* What is required *
Please write out every entry below, word for word.

------ Provided data ------

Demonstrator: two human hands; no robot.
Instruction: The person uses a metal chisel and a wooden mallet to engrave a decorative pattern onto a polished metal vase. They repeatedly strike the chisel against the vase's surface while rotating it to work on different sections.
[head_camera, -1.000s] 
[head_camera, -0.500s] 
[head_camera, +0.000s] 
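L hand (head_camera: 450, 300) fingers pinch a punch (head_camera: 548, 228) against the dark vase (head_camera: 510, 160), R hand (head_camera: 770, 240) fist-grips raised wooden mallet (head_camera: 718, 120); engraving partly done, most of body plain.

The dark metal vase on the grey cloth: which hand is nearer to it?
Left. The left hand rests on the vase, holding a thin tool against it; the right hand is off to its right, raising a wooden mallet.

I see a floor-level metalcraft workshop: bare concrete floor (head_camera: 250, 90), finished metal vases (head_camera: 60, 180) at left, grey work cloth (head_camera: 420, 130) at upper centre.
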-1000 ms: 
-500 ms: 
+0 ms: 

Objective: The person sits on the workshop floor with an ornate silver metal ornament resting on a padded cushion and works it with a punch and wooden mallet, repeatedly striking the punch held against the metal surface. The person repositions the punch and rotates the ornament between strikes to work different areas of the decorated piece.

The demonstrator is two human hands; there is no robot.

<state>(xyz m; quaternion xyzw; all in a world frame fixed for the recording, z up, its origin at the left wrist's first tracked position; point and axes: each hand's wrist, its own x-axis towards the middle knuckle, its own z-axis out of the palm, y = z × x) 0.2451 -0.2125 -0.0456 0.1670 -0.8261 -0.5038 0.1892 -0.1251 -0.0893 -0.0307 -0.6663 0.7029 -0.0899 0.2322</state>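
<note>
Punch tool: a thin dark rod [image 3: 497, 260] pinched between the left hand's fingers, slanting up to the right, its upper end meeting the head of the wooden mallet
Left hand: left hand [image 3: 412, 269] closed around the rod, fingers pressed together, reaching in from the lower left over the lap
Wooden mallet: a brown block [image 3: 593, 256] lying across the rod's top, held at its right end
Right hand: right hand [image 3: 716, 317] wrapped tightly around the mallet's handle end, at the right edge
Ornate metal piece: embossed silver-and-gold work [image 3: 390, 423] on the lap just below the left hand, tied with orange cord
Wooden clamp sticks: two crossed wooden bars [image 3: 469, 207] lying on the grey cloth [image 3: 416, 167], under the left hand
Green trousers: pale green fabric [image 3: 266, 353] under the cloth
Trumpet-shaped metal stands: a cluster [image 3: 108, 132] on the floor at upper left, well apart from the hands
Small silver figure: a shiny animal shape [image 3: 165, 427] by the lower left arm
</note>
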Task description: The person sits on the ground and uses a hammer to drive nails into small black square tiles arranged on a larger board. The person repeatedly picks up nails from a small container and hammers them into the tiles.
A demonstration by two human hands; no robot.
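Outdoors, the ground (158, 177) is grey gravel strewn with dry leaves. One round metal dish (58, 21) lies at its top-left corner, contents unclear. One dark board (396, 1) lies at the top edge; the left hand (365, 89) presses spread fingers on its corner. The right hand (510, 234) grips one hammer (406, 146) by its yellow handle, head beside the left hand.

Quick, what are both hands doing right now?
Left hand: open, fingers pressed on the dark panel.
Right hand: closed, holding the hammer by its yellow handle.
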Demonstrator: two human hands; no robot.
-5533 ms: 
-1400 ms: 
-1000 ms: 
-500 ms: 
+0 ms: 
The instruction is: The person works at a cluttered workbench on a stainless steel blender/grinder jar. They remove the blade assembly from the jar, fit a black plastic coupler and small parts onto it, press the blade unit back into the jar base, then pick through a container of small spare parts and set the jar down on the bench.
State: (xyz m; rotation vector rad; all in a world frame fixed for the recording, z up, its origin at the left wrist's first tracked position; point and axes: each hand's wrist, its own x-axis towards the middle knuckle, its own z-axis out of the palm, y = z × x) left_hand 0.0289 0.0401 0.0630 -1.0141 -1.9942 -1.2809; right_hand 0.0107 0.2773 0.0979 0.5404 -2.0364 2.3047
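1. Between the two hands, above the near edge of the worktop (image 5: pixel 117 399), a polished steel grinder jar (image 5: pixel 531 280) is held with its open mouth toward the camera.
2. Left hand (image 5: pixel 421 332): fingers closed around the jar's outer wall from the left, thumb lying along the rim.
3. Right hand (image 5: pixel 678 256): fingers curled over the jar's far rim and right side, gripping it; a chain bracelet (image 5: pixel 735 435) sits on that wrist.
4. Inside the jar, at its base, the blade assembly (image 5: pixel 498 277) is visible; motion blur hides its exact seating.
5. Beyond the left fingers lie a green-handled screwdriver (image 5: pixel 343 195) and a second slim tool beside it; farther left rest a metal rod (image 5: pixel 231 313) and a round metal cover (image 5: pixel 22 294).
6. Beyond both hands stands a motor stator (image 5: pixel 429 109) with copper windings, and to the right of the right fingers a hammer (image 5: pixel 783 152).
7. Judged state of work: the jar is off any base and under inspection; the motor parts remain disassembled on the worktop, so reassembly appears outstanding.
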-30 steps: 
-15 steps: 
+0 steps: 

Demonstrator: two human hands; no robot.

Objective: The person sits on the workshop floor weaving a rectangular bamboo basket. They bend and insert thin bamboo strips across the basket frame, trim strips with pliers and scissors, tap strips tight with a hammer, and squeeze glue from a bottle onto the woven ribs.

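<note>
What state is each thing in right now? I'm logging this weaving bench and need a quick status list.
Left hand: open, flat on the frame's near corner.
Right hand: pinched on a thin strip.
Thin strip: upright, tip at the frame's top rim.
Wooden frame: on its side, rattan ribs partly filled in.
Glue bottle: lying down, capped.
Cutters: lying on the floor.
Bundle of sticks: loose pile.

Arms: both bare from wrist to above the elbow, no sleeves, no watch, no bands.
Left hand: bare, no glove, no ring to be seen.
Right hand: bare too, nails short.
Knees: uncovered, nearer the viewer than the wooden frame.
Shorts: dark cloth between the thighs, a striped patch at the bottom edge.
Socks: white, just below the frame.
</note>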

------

* Result of the task *
Demonstrator: two human hands; no robot.
Instruction: The person uses a metal chisel and a wooden mallet to engrave a decorative pattern onto a polished metal vase. They repeatedly strike the chisel against the vase's surface while rotating it to work on different sections.
[head_camera, -1.000s] 
[head_camera, -0.500s] 
[head_camera, +0.000s] 
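L hand (head_camera: 450, 300) fingers pinch a punch (head_camera: 548, 228) against the dark vase (head_camera: 510, 160), R hand (head_camera: 770, 240) fist-grips raised wooden mallet (head_camera: 718, 120); engraving partly done, most of body plain.

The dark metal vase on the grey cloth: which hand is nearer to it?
Left. The left hand rests on the vase, holding a thin tool against it; the right hand is off to its right, raising a wooden mallet.

I see a floor-level metalcraft workshop: bare concrete floor (head_camera: 250, 90), finished metal vases (head_camera: 60, 180) at left, grey work cloth (head_camera: 420, 130) at upper centre.
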-1000 ms: 
-500 ms: 
+0 ms: 

Objective: The person sits on the workshop floor with an ornate silver metal ornament resting on a padded cushion and works it with a punch and wooden mallet, repeatedly striking the punch held against the metal surface. The person repositions the punch and rotates the ornament between strikes to work different areas of the decorated piece.

The demonstrator is two human hands; there is no robot.

<state>(xyz m; quaternion xyzw; all in a world frame fixed for the recording, z up, its origin at the left wrist's first tracked position; point and axes: each hand's wrist, its own x-axis towards the middle knuckle, its own z-axis out of the palm, y = z × x) 0.2451 -0.2125 -0.0456 0.1670 -0.8261 -0.5038 0.1892 -0.1251 -0.0893 -0.0307 -0.6663 0.7029 -0.0899 0.2322</state>
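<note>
Punch tool: a thin dark rod [image 3: 497, 260] pinched between the left hand's fingers, slanting up to the right, its upper end meeting the head of the wooden mallet
Left hand: left hand [image 3: 412, 269] closed around the rod, fingers pressed together, reaching in from the lower left over the lap
Wooden mallet: a brown block [image 3: 593, 256] lying across the rod's top, held at its right end
Right hand: right hand [image 3: 716, 317] wrapped tightly around the mallet's handle end, at the right edge
Ornate metal piece: embossed silver-and-gold work [image 3: 390, 423] on the lap just below the left hand, tied with orange cord
Wooden clamp sticks: two crossed wooden bars [image 3: 469, 207] lying on the grey cloth [image 3: 416, 167], under the left hand
Green trousers: pale green fabric [image 3: 266, 353] under the cloth
Trumpet-shaped metal stands: a cluster [image 3: 108, 132] on the floor at upper left, well apart from the hands
Small silver figure: a shiny animal shape [image 3: 165, 427] by the lower left arm
</note>
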Task description: The person sits on the ground and uses a hammer to drive nails into small black square tiles arranged on a larger board. The person repeatedly picks up nails from a small container and hammers them into the tiles.
A demonstration by two human hands; no robot.
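Outdoors, the ground (158, 177) is grey gravel strewn with dry leaves. One round metal dish (58, 21) lies at its top-left corner, contents unclear. One dark board (396, 1) lies at the top edge; the left hand (365, 89) presses spread fingers on its corner. The right hand (510, 234) grips one hammer (406, 146) by its yellow handle, head beside the left hand.

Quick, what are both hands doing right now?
Left hand: open, fingers pressed on the dark panel.
Right hand: closed, holding the hammer by its yellow handle.
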Demonstrator: two human hands; no robot.
-5533 ms: 
-1400 ms: 
-1000 ms: 
-500 ms: 
+0 ms: 
The instruction is: The person works at a cluttered workbench on a stainless steel blender/grinder jar. They remove the blade assembly from the jar, fit a black plastic coupler and small parts onto it, press the blade unit back into the jar base, then pick through a container of small spare parts and set the jar down on the bench.
State: (xyz m; rotation vector rad; all in a world frame fixed for the recording, z up, its origin at the left wrist's first tracked position; point and axes: each hand's wrist, its own x-axis towards the middle knuckle, its own z-axis out of the palm, y = z × x) left_hand 0.0289 0.0401 0.0630 -1.0141 -1.9942 -1.2809; right_hand 0.0107 0.2773 0.0979 0.5404 -2.0364 2.3047
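1. Between the two hands, above the near edge of the worktop (image 5: pixel 117 399), a polished steel grinder jar (image 5: pixel 531 280) is held with its open mouth toward the camera.
2. Left hand (image 5: pixel 421 332): fingers closed around the jar's outer wall from the left, thumb lying along the rim.
3. Right hand (image 5: pixel 678 256): fingers curled over the jar's far rim and right side, gripping it; a chain bracelet (image 5: pixel 735 435) sits on that wrist.
4. Inside the jar, at its base, the blade assembly (image 5: pixel 498 277) is visible; motion blur hides its exact seating.
5. Beyond the left fingers lie a green-handled screwdriver (image 5: pixel 343 195) and a second slim tool beside it; farther left rest a metal rod (image 5: pixel 231 313) and a round metal cover (image 5: pixel 22 294).
6. Beyond both hands stands a motor stator (image 5: pixel 429 109) with copper windings, and to the right of the right fingers a hammer (image 5: pixel 783 152).
7. Judged state of work: the jar is off any base and under inspection; the motor parts remain disassembled on the worktop, so reassembly appears outstanding.
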-30 steps: 
-15 steps: 
+0 steps: 

Demonstrator: two human hands; no robot.

Objective: The person sits on the workshop floor weaving a rectangular bamboo basket. They bend and insert thin bamboo strips across the basket frame, trim strips with pliers and scissors, tap strips tight with a hammer, and squeeze glue from a bottle onto the woven ribs.

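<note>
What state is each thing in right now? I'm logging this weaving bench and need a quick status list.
Left hand: open, flat on the frame's near corner.
Right hand: pinched on a thin strip.
Thin strip: upright, tip at the frame's top rim.
Wooden frame: on its side, rattan ribs partly filled in.
Glue bottle: lying down, capped.
Cutters: lying on the floor.
Bundle of sticks: loose pile.

Arms: both bare from wrist to above the elbow, no sleeves, no watch, no bands.
Left hand: bare, no glove, no ring to be seen.
Right hand: bare too, nails short.
Knees: uncovered, nearer the viewer than the wooden frame.
Shorts: dark cloth between the thighs, a striped patch at the bottom edge.
Socks: white, just below the frame.
</note>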

The response is now finished.